At the global level we have various initiatives such as our patient summit, where we invite the presidents of patient associations. The idea is to share our knowledge together and connect associations worldwide to help them create better strategies to tackle mental disease (best practice sharing). And finally, we are working with families and caregivers to reply to their questions and improve their life with illness.


Looking at Lundbeck’s global portfolio in CNS and neurology, how adapted is it to the needs of the population here? What are the key areas of growth you see in the region and in Mexico?

In Mexico, we have a huge portfolio. We are currently commercializing more than 10 products and are fully dedicated to bringing innovative products for the treatment of mental disease to patients. At the global level we are focusing on Alzheimer’s, depression, Parkinson’s, schizophrenia, bipolar disorder, and migraines.

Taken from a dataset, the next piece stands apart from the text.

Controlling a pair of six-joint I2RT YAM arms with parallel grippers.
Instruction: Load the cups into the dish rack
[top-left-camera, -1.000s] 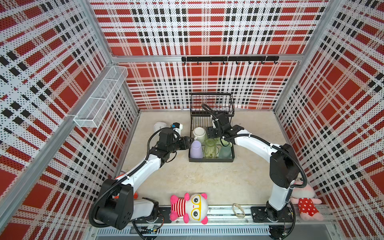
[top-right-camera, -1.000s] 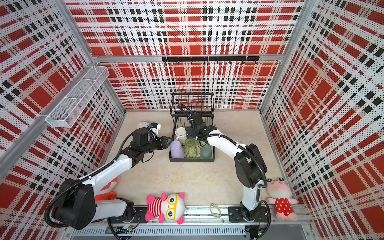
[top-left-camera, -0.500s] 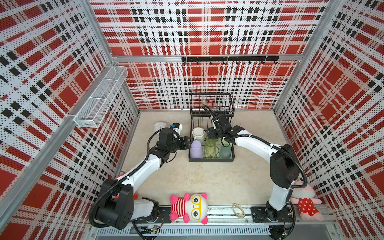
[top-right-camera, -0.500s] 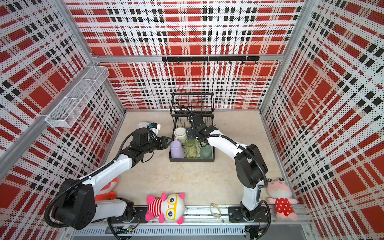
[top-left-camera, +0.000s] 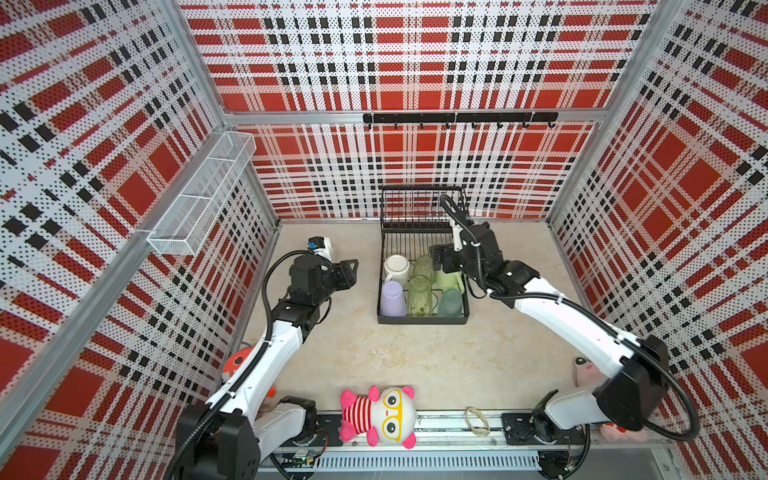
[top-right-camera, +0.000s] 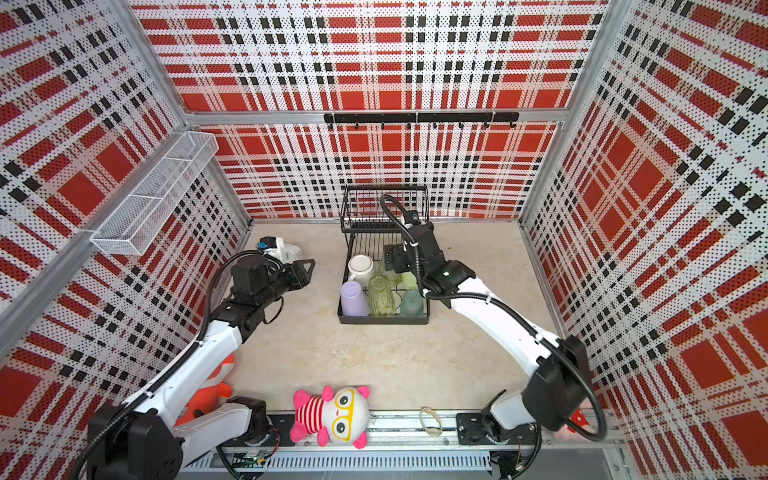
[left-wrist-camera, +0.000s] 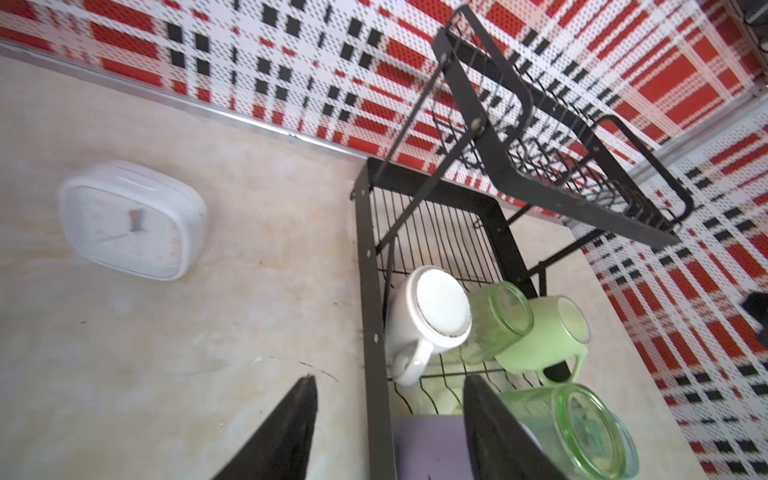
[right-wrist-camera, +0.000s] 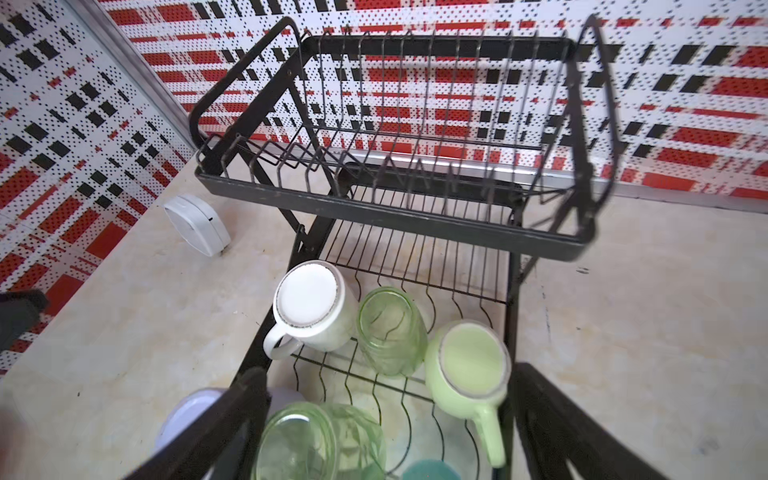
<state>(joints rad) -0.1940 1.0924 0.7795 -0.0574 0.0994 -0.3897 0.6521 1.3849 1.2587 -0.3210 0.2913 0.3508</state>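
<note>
All six cups appear to stand mouth-down on the lower tier of the dish rack (top-left-camera: 422, 321): the white mug (top-left-camera: 397, 266) and one green tumbler (top-left-camera: 424, 266) at the back with the pale green mug (top-left-camera: 449, 280) beside them, then the lavender tumbler (top-left-camera: 392, 299), the second green tumbler (top-left-camera: 419, 296) and the teal cup (top-left-camera: 451, 302) along the front. The right gripper (right-wrist-camera: 388, 372) hangs over the cups with its jaws spread wide and nothing between them. The left gripper (left-wrist-camera: 390, 379) is also spread and empty, near the rack's side wall but apart from it. So the loading looks finished, and what is left is probably a clean retreat. The right arm should rise straight up first — its fingers are close to the pale green mug's handle, and the upper basket (right-wrist-camera: 395, 208) is just behind. The left arm should back away level, minding the white clock (left-wrist-camera: 133, 220) on the table.
</note>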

At Lundbeck, R&D is at the center of our business. We have more than 1,200 employees dedicated to this area in Denmark and in China. In Mexico we are focusing primarily on depression, schizophrenia, Alzheimer, migraine and sleep disorders. In fact, in 2022, we will launch two new drugs. One will be the first biological treatment for migraine and the other will be for schizophrenia and bipolar disease. We are excited to bring innovative products to Mexico and provide effective treatments in the mental health field.


Brintellix/Trintellix is the major revenue driver for the company globally. What is the situation with this product in Mexico?

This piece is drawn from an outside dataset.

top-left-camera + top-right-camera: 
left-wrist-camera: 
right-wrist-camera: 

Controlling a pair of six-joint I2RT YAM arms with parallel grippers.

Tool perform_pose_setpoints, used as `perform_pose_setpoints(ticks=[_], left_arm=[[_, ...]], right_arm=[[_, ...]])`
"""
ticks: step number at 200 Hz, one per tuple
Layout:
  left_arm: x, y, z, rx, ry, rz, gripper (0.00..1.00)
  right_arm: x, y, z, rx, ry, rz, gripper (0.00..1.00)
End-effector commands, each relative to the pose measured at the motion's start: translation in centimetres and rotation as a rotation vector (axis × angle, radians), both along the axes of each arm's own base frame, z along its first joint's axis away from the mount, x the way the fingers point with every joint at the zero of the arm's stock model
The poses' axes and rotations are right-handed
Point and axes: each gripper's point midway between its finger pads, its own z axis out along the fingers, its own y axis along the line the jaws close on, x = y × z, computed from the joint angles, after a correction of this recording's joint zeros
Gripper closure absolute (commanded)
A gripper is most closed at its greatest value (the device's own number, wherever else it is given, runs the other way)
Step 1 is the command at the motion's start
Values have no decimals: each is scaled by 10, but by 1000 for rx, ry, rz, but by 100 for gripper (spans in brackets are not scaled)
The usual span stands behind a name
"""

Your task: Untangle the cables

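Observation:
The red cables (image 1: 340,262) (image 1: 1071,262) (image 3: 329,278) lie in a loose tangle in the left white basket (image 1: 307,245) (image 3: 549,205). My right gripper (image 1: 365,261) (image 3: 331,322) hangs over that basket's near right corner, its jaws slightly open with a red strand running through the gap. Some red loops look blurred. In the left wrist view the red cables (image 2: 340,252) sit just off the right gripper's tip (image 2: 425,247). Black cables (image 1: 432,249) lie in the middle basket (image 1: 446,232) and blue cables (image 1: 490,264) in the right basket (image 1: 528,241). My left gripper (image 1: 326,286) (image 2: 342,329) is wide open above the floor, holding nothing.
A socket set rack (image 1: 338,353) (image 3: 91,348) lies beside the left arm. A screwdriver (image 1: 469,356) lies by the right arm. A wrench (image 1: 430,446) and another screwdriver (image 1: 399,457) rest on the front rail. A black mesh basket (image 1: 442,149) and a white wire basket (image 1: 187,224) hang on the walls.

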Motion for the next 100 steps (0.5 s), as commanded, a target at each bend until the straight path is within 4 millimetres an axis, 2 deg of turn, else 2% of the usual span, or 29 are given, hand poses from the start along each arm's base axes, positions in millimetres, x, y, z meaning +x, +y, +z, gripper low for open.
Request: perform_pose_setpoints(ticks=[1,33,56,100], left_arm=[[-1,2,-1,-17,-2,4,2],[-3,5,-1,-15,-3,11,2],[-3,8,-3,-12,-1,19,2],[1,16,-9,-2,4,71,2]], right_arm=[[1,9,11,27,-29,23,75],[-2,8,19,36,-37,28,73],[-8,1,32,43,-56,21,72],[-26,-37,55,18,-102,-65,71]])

It is our main product here, indicated for depression. The product has a unique multimodal mechanism and is one of the most innovative drugs in the treatment of depression. A lot of people have depression and before taking the product were not able to lead a normal life. Patients had trouble in terms of concentration for example. The treatment has demonstrated efficacy not only on somatic but also on cognitive symptoms that permits people to recover their previous like.


What are your strategic goals and priorities for the foreseeable future in Mexico and across the region?

We have great potential to grow in the region. Our main goal is to continue to work to promote mental health and bring innovative treatments to patients to improve the quality of life of patients with psychiatric and neurologist diseases.